連載
» 2020年05月26日 08時00分 公開

モノづくりスタートアップ開発物語(1):QRコードでドローンに飛行指示、「簡単に使える」を重視するSpiralの開発思想 (1/4)

モノづくり施設「DMM.make AKIBA」を活用したモノづくりスタートアップの開発秘話をお送りする本連載。第1回はQRコードによるドローン飛行技術を開発するSpiralを紹介。

[大沼慶祐(DMM.make AKIBA)/河野正一郎(テックベンチャー総研),MONOist]

 東京・秋葉原の会員制モノづくり施設「DMM.make AKIBA」がオープンして6年目を迎えた。会員企業数は600社を超え、会員数も4000人を突破するなど、日本のモノづくりの裾野は広がりを見せている。

 新型コロナウイルス感染症(COVID-19)まん延でスタートアップ投資の冷え込みも予想されるが、日本に押し寄せたオープンイノベーションの波が立ち消えになることはないだろう。

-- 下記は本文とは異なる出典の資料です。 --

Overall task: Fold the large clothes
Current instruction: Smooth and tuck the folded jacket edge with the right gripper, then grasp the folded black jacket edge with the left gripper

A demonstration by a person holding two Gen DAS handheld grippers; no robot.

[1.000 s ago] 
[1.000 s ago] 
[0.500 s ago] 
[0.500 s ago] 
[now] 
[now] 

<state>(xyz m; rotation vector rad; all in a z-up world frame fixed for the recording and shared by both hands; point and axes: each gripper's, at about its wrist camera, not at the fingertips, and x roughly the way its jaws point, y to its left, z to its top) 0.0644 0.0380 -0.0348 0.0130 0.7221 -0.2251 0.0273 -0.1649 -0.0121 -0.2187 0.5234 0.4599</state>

 この連載では、「DMM.make AKIBA」とテックベンチャー総研が社会の課題解決に奔走するスタートアップやクリエイターたちを追いかける。第1回は、GPSでは制御しきれない屋内環境でもドローンの自律飛行を可能にするシステムを開発するSpiral(スパイラル)のCEO石川知寛氏に事業を始めた経緯や現状の課題、将来について聞いた。

Spiralのメンバー。海外からの技術者を積極的に受け入れている。左から5番目がSpiralのCEO石川知寛氏[クリックして拡大]出典:Spiral Spiralのメンバー。海外からの技術者を積極的に受け入れている。左から5番目がSpiralのCEO石川知寛氏[クリックして拡大]出典:Spiral

QRコードで飛行指示を読み取る

 Spiralはドローンを作る会社ではなく、屋内で精緻にドローンを自律飛行させるシステム「MarkFlex Air」を開発している会社だ。このシステムは、ドローンが搭載されたカメラとセンサーで、壁などに貼られた「右に5m」「上に10m」などQRコードの指示を読み取って飛行し、次の地点でまたQRコードの指示を読み取る動作を繰り返す。こうすることで、利用者はドローンを通過させたい地点を自在にコントロールできるため、トンネル建設現場など、屋内の広大な空間の管理システムとしての活用が期待されている。

MarkFlex Airは機体に取り付けられたカメラとセンサーでQRコードを読み取って指示通りに飛行する[クリックして拡大]出典:Spiral MarkFlex Airは機体に取り付けられたカメラとセンサーでQRコードを読み取って指示通りに飛行する[クリックして拡大]出典:Spiral

 MarkFlex Airは、掃除ロボットなどに組み込まれているSLAM(Simultaneous Localization and Mapping:地図作成と自己位置推定を同時に行う技術)と異なる非SLAM型システムだ。市販されているドローンに簡単な作業で後付けできるシステムのため導入コストを削減できる点が特徴である。また遠隔操作や遠隔監視を必要としないため、通信環境の悪化によるドローン墜落の危険がない。さらに、飛行ルートを簡単に変更できるなどのメリットもある。

 Spiralの石川氏は「現場技術者の救世主となる」をミッションに掲げ、技術者目線に偏ることなく、現場で働く人たちの目線を重視して研究開発を続けているという。